• _WHAT NEEDS TO BE DONE_
Look through the data below. Collect every line where the word "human" occurs.

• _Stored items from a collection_
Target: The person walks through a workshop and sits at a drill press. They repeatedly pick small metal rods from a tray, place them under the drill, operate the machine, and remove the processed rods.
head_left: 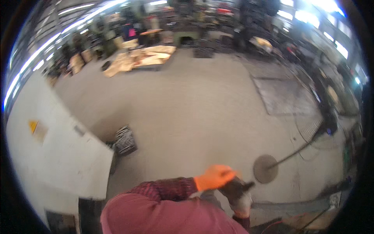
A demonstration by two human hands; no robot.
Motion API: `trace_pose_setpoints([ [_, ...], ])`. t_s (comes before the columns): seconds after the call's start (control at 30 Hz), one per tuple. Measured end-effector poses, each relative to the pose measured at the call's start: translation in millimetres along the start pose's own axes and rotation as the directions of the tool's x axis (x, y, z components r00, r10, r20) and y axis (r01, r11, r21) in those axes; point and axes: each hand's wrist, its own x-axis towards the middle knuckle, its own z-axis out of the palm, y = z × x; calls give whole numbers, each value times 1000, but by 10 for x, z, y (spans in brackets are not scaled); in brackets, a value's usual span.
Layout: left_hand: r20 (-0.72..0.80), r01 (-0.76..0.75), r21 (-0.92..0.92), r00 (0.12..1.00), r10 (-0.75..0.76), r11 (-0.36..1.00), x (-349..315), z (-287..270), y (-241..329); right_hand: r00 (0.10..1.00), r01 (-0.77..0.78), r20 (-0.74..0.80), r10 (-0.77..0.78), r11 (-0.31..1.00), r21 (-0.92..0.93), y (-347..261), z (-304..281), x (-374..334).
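A dark tool was gripped low in the view, over the concrete floor. The left hand, orange-gloved, had its fingers clamped on top; the right hand was wrapped beneath. A grey disc lay just beside.

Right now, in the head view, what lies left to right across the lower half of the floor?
White cabinet panel → striped black-and-white crate → orange-gloved left hand → grey-gloved right hand → round grey disc on a thin rod → dark stand.
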Motion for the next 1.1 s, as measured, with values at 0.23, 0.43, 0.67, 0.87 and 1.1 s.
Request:
trace_pose_setpoints([
  [0.23,-318,-138,408,905,283,902,2289,-350,-444,993,55,85,-81,962,266,650,-1618,2080],
  [0.43,-295,269,196,933,-204,943,3676,-678,-787,967,9,215,-137,861,509,1224,-2424,3998],
  [0.67,-197,253,299,960,-200,920,5805,-732,-1931,936,-40,306,-171,816,577,2054,-2914,6776],
  [0.87,-60,66,163,997,-57,984,8158,-944,-2590,967,-232,255,15,471,851,2861,-3185,9145],
  [1.1,231,-4,270,971,-61,963,10263,-614,-2772,976,-198,211,48,588,784,3516,-4693,10226],
])
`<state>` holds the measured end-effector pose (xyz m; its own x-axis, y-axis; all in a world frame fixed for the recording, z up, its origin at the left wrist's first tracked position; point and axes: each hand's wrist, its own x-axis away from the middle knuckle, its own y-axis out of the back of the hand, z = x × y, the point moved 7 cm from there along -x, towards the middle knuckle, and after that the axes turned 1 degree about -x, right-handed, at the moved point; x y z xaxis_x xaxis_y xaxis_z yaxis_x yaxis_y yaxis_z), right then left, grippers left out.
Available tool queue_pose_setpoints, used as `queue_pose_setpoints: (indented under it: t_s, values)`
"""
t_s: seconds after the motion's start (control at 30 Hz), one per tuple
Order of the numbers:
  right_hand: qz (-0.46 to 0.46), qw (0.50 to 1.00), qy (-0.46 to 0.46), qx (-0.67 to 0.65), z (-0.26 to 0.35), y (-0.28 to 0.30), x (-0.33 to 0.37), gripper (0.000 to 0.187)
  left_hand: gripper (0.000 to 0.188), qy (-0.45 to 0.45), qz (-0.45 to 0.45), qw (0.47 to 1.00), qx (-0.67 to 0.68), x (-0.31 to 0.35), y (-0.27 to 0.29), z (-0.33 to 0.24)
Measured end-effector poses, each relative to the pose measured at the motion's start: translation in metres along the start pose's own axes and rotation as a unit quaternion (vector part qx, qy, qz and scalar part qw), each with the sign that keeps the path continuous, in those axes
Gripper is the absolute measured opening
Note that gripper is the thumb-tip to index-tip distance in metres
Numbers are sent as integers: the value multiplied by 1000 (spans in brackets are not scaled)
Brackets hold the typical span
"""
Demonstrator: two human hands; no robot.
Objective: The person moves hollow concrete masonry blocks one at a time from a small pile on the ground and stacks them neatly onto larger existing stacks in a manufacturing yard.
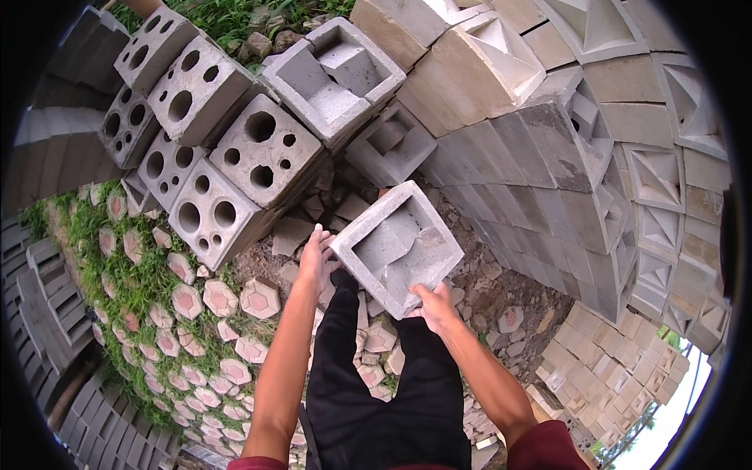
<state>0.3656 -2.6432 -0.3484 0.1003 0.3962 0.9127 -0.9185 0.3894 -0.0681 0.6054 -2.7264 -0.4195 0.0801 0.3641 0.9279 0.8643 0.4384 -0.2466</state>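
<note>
A square grey concrete ventilation block (374, 291), with a raised rim and a stepped recess, is tilted in front of my legs. My right hand (435, 306) grips its near right edge, thumb over the rim. At the block's left corner, my left hand (315, 260) has its fingers stretched out and apart; whether they touch the concrete is hard to tell. Beyond it, a similar ventilation block (392, 145) sits low between the stacks. Another larger one (335, 74) rests higher, at the top of the left row.
Concrete blocks with round holes (215, 205) are stacked at left. A tall wall of grey and tan ventilation blocks (540, 149) rises at right. Hexagonal pavers (188, 301) lie in grass at left. Rubble and broken pieces (294, 235) cover the ground around my feet.
</note>
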Motion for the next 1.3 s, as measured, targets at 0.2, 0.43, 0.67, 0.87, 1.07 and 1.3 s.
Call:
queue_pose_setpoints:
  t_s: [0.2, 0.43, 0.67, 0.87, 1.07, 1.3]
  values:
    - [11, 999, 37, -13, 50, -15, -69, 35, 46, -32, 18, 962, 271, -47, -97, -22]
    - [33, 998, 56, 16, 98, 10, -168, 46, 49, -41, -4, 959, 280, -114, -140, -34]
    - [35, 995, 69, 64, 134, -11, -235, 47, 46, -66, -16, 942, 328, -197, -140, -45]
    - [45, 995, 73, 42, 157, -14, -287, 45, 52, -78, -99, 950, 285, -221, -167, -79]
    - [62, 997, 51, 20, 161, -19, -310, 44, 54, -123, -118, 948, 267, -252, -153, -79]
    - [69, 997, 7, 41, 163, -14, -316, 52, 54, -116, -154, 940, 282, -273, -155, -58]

• _ANSWER TO THIS TASK_
A demonstration by two human hands; no robot.
Demonstrator: two human hands; no robot.

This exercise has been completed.